* **THE PROBLEM**: Reproduce the entries shown below only from the line with "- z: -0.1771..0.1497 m" down to the line with "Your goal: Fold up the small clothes", keeping both end lines and copying each one exactly.

[Data items]
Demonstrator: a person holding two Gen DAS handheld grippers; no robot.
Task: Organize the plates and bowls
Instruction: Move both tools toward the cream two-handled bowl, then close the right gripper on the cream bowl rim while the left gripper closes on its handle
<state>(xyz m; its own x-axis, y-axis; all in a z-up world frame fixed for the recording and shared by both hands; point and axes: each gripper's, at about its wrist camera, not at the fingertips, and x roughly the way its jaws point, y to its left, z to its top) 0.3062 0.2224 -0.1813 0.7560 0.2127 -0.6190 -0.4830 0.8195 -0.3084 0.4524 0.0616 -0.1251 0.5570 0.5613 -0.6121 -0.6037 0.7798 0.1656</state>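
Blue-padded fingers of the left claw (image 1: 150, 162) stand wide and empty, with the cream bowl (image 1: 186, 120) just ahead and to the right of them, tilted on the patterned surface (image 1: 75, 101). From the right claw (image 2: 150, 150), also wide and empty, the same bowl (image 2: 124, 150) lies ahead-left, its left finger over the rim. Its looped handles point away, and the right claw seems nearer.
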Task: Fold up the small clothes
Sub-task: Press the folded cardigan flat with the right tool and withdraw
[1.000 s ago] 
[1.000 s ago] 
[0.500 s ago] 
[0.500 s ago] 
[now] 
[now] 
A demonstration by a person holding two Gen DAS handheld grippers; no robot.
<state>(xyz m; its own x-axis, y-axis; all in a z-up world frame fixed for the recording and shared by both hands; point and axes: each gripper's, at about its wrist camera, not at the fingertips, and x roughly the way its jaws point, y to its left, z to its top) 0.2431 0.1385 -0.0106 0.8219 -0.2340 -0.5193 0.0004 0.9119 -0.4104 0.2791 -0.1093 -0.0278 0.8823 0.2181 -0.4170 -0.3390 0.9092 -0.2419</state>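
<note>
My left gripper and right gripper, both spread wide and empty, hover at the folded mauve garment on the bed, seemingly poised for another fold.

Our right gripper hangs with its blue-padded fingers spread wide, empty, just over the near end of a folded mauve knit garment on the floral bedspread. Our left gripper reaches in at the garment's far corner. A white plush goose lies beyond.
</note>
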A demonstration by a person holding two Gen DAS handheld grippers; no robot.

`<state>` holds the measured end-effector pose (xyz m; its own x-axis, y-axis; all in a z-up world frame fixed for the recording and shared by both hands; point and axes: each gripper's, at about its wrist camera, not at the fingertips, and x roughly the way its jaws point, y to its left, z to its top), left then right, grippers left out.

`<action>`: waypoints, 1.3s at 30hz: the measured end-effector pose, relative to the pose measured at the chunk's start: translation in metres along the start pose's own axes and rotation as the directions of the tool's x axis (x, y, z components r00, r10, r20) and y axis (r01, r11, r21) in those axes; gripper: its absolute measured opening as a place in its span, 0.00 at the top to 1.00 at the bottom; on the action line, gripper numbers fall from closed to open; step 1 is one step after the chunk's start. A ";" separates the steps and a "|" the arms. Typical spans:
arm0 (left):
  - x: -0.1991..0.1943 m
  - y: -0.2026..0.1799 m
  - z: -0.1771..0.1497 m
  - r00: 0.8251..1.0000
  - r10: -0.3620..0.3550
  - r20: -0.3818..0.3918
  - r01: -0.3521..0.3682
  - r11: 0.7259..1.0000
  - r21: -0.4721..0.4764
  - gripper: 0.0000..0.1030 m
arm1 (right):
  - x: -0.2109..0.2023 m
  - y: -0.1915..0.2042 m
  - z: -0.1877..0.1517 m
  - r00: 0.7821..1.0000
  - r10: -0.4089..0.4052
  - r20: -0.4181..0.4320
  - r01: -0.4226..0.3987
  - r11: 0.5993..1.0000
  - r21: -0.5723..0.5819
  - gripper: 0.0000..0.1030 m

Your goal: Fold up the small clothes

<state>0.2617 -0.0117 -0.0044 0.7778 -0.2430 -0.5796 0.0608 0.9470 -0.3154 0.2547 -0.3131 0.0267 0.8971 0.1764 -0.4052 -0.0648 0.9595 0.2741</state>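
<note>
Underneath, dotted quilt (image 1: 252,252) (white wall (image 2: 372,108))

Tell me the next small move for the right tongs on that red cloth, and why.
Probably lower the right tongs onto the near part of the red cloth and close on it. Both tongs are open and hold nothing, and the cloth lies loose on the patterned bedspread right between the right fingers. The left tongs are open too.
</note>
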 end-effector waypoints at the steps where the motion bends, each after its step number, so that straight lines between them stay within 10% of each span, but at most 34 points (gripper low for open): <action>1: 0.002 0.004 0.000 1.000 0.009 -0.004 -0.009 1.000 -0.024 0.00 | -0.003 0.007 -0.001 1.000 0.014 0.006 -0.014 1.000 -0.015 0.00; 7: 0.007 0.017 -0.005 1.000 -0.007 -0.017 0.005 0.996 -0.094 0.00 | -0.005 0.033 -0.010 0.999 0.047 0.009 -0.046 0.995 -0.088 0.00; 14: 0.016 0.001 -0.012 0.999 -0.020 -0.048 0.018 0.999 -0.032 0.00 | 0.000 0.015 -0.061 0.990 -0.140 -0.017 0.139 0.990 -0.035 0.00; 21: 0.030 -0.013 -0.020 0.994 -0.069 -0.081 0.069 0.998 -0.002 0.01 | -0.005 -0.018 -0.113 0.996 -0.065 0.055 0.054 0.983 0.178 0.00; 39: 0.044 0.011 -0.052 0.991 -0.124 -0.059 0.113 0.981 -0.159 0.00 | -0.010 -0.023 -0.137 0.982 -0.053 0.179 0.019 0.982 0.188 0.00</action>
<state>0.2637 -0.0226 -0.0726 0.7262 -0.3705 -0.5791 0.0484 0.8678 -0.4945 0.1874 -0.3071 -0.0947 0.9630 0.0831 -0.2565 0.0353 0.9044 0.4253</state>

* **OUTPUT**:
  - z: -0.1771..0.1497 m
  - r00: 0.8251..1.0000
  - r10: -0.3620..0.3550
  - r20: -0.3818..0.3918
  - r01: -0.3521..0.3682
  - r11: 0.7259..1.0000
  - r21: -0.4721..0.4764
  - gripper: 0.0000..0.1030 m
arm1 (right):
  - x: -0.2109..0.2023 m
  - y: -0.1915..0.2042 m
  - z: -0.1877..0.1517 m
  - r00: 0.7821..1.0000
  - r10: -0.4089..0.4052
  - r20: -0.4181..0.4320
  - r01: -0.4226..0.3987
  - r11: 0.5993..1.0000
  - r21: -0.5723..0.5819
  - gripper: 0.0000..0.1030 m

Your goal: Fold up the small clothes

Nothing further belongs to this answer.